The molecular, biochemical and cellular events that result in synaptic dysfunction and neuronal degeneration in the brain in Alzheimer's disease (AD) are becoming known. Age-related increases in cellular oxidative stress, and impairment of energy metabolism, result in disruption of neuronal calcium homeostasis and increased vulnerability of neurons to excitotoxicity and apoptosis. Inherited forms of AD that result from mutations in the beta-amyloid precursor protein (APP) and presenilins accelerate the neurodegenerative cascade by increasing production and deposition of neurotoxic forms of amyloid beta-peptide and by perturbing calcium homeostasis. Dietary restriction (DR; reduced calorie intake with maintained nutrition) extends life span of rodents and (probably) humans. DR increases resistance of neurons to dysfunction and degeneration, and improves behavioral outcome, in experimental models of AD and other age-related neurodegenerative disorders by a mechanism involving a mild stress response. Telomerase, a specialized reverse transcriptase, has been proposed to possess anti-aging properties.
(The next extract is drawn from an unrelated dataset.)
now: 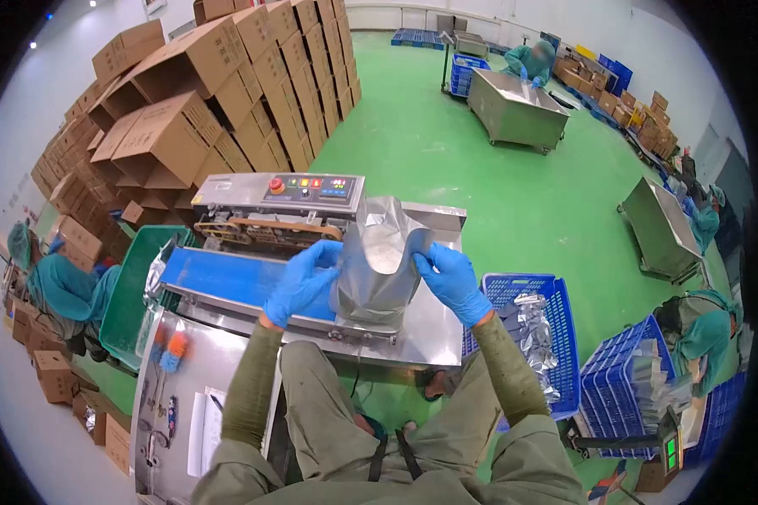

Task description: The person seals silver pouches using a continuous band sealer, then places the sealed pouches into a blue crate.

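A silver foil bag [372, 295] stands upright in front of me at the right end of a sealing machine [282, 195]. Its mouth gapes, and something pale shows inside. My left hand [305, 282], in a blue glove, is closed at the bag's left edge. On the other side my right hand [452, 282], gloved as well, pinches the right edge of the mouth. The machine's blue conveyor belt [215, 279] runs left from the bag, and its control panel with lit buttons faces me. The bag hides part of the metal surface behind it.
A blue crate [571, 337] of foil bags stands at my right, a green bin [130, 316] at my left. Below left, a metal table [173, 404] holds papers and a brush. Cardboard boxes [177, 126] tower behind. Several people work around steel carts [518, 109] and crates.
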Motion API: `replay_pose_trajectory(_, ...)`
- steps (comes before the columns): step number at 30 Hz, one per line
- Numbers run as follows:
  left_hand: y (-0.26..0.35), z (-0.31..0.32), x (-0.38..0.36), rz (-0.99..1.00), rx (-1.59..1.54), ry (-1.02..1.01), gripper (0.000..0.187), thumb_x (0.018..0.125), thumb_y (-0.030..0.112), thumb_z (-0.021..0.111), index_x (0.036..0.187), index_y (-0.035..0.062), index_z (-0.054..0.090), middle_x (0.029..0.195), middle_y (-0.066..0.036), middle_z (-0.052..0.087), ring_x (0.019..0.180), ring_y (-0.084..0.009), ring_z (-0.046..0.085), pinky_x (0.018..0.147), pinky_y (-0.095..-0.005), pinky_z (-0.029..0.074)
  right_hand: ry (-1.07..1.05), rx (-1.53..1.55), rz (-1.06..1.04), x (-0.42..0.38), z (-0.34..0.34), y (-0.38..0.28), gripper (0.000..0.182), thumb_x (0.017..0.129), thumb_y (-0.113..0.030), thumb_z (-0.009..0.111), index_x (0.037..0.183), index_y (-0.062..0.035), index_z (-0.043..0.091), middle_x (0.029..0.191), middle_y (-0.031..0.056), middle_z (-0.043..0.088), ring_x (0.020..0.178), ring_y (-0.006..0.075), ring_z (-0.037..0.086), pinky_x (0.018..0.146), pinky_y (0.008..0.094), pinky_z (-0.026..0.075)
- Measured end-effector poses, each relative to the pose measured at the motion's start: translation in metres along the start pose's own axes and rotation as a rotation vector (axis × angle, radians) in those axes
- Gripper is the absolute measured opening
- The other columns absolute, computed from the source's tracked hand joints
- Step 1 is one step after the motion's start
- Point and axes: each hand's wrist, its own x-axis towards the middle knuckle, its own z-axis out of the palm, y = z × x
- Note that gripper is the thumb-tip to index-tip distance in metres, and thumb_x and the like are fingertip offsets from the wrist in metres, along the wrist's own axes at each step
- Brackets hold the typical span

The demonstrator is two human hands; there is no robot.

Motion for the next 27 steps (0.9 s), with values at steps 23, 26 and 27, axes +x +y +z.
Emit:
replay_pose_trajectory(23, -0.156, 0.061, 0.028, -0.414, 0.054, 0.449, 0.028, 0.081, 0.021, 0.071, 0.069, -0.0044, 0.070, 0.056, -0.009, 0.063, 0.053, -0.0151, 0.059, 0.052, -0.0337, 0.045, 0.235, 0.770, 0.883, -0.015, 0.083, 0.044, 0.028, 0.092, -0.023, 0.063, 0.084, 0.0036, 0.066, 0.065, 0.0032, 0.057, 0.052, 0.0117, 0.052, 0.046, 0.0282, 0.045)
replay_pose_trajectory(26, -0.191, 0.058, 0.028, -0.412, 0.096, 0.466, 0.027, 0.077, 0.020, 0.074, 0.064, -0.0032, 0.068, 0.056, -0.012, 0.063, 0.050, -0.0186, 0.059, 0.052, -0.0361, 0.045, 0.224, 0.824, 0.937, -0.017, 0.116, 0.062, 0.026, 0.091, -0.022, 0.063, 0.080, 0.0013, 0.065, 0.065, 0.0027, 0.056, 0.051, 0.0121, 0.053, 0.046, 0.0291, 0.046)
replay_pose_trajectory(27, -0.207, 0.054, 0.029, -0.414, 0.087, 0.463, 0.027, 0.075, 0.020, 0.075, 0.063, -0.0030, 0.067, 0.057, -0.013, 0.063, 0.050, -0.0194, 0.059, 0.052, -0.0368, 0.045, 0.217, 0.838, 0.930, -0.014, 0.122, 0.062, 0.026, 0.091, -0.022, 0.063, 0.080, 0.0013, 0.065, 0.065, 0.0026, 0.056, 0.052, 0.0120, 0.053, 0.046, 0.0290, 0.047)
The catalytic subunit of telomerase (TERT) is expressed in neurons throughout the brain during development, but is absent from neurons in the adult brain. TERT exhibits neuroprotective properties in experimental models of neurodegenerative disorders suggesting that manipulations that induce telomerase in neurons may protect against age-related neurodegeneration. Finally, the exciting and exploding field of stem cell research suggests methods for replacing damaged or lost brain cells in an array of neurological disorders.